Maybe I wouldn’t be talking about this if he had succeeded but this is something that is seen consistently- the ignorance of an opponent’s system when you’re assessing a player. This is because the system is always greater than the sum of it’s parts and sometimes, it makes certain players look better than they actually are. The vice versa is also true. Failing systems can make certain players look worse than they actually are. What I’m saying is, assess the player using the statistics he is putting up but also assess the environment he plays in. A guy putting up twenty goal seasons for Sheffield United is not on the same plane as a guy who scores only twelve or thirteen goals for Tottenham Hotspur in the same number of games.

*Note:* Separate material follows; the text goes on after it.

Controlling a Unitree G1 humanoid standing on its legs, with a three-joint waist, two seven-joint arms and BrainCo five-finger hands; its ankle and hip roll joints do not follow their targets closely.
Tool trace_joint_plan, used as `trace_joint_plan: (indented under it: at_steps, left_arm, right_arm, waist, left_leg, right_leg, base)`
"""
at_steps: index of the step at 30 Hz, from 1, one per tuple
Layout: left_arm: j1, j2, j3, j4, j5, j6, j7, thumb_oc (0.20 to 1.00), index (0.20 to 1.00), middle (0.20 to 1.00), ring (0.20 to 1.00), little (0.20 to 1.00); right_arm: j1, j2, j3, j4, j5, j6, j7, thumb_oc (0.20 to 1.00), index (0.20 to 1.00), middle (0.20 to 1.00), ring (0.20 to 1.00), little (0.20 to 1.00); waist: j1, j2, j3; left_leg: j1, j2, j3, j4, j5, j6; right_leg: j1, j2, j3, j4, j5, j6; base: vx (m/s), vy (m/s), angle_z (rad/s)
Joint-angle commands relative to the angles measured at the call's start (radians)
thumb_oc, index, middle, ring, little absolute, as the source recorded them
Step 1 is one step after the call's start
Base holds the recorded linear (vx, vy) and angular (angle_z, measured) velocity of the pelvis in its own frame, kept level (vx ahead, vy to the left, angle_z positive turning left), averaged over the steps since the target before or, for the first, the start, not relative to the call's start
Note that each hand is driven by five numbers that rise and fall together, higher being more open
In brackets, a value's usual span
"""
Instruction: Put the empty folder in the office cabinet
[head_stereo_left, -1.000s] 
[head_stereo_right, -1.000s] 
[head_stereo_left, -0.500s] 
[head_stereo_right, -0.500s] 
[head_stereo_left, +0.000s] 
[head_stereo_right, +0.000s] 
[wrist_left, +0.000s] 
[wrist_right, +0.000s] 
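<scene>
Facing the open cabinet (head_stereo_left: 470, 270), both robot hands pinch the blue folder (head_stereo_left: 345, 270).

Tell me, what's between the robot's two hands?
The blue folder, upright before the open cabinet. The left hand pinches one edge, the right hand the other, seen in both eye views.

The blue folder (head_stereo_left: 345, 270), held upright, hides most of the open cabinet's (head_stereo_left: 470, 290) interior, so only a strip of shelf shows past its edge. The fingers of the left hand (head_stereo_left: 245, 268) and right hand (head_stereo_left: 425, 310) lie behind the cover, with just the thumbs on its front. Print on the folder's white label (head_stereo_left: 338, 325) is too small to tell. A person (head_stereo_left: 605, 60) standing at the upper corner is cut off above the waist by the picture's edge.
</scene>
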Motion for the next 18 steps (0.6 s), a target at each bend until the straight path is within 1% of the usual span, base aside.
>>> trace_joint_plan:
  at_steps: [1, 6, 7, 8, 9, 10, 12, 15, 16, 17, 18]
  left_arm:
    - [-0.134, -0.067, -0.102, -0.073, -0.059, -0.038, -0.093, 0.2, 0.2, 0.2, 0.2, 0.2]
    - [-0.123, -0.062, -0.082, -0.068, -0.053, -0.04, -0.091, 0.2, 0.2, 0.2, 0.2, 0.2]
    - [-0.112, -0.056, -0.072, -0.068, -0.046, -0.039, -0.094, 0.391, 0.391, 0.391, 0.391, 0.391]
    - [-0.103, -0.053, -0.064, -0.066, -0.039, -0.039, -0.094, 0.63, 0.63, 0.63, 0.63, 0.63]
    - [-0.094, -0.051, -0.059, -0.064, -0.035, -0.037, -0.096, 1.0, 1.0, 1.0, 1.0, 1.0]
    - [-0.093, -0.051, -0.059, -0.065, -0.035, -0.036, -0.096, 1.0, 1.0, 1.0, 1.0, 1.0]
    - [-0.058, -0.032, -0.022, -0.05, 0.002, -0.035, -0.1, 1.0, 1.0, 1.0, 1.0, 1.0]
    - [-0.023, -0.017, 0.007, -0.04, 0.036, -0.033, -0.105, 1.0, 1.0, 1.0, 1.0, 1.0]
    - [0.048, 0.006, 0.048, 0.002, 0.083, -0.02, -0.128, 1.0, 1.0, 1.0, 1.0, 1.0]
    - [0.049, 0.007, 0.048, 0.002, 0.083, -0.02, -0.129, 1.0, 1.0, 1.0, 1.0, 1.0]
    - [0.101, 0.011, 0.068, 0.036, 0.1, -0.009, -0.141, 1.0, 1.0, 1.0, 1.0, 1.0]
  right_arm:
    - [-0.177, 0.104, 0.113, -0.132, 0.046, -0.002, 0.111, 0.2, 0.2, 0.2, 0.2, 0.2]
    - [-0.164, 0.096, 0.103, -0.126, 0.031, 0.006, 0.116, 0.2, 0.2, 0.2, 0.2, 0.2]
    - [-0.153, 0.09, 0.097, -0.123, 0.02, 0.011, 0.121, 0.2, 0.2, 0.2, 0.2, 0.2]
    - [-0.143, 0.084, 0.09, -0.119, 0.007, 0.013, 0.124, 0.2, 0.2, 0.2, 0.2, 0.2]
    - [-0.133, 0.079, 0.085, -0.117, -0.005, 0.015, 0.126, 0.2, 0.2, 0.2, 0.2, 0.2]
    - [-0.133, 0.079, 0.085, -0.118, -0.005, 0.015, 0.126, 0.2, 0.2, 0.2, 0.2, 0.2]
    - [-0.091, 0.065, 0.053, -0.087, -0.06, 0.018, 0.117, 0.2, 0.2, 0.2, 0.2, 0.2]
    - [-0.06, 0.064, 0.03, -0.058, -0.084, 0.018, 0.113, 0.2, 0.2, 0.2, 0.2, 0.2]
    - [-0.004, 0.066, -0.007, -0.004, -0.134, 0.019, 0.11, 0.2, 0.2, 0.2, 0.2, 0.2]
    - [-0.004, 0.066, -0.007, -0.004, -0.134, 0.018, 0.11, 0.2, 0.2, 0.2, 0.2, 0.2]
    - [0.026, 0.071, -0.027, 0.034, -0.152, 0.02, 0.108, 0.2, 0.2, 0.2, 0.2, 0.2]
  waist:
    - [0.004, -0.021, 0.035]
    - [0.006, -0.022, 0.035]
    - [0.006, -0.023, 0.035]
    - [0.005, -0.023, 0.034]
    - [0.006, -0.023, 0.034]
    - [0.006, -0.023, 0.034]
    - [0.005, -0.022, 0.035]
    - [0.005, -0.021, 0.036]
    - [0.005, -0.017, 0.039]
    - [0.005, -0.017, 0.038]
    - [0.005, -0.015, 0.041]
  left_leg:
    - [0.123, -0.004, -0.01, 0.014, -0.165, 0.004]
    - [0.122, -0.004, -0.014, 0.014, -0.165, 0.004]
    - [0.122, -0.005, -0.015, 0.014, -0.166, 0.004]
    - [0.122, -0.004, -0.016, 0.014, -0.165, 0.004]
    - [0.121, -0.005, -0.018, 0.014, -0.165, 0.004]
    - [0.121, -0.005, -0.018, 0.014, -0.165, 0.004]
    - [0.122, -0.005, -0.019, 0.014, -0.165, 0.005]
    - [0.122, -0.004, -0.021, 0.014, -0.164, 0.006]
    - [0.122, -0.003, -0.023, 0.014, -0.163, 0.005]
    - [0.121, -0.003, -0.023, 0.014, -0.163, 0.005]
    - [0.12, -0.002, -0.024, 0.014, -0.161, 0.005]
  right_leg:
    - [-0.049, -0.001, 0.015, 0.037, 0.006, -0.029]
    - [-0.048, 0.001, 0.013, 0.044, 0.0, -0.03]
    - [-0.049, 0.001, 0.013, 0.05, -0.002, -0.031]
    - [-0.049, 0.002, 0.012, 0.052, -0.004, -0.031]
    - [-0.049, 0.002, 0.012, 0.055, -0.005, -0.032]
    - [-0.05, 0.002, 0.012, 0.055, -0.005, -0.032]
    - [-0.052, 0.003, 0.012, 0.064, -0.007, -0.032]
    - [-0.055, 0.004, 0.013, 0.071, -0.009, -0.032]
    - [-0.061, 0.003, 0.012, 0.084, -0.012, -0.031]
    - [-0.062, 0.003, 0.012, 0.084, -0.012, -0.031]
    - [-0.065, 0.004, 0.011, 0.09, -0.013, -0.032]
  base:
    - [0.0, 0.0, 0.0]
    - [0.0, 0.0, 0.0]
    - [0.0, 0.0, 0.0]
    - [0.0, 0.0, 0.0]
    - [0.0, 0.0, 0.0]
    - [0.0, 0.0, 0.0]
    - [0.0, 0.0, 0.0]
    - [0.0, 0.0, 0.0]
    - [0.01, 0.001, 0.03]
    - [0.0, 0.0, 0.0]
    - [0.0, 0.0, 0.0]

There’s something called the intangibles in sports, that some argue, cannot be assessed by statistics. The term “intangibles” describes- to put it rather simplistically- a natural ability and aptitude for the game. And believe it or not, this is actually very important. A natural affinity for the game is the foundation on which coaches build the player that a person becomes. Without that, there is no point even if the best coaches in the world put in the maximal effort.
The mental aspect of a game also comes into account when we talk of intangibles. Is a guy determined enough? Does he want to work hard enough? Is he capable of leading a team? Is he capable of motivating a team? Can he be a part of the team and do no matter what we ask him to for the greater good of the team?
These are questions that can only be assessed by personal evaluation of a player- in practice, in the game, off the playing arena, how he handles the media, the pressures of being on a winning team or the disappointment of being on a losing one and so on.
But recently, the Football Manager series of games, is looking to try and use statistics to predict a pattern in these areas too. How often is a player brusque with the media, how much does a manager reveal to the media about his team, does a goalkeeper underperform in big games or does he enjoy playing in them and give his best- these are aspects that the FM games have attempted to deal with mixed success. Is it possible that one day, we may well be looking at an algorithm that can explain a player’s tendencies both on and off the field? Maybe. We’ll look more into that when we talk about football later on.
Statistics and sports is a marriage of convenience so far. Some sports have benefitted immensely from the advent of statistics while others are still trying to find their way to work together with analytics. In the next few parts of the series, we examine baseball, basketball and soccer to see what the pros and cons are for each of them as far as analytics go. Till then, goodbye!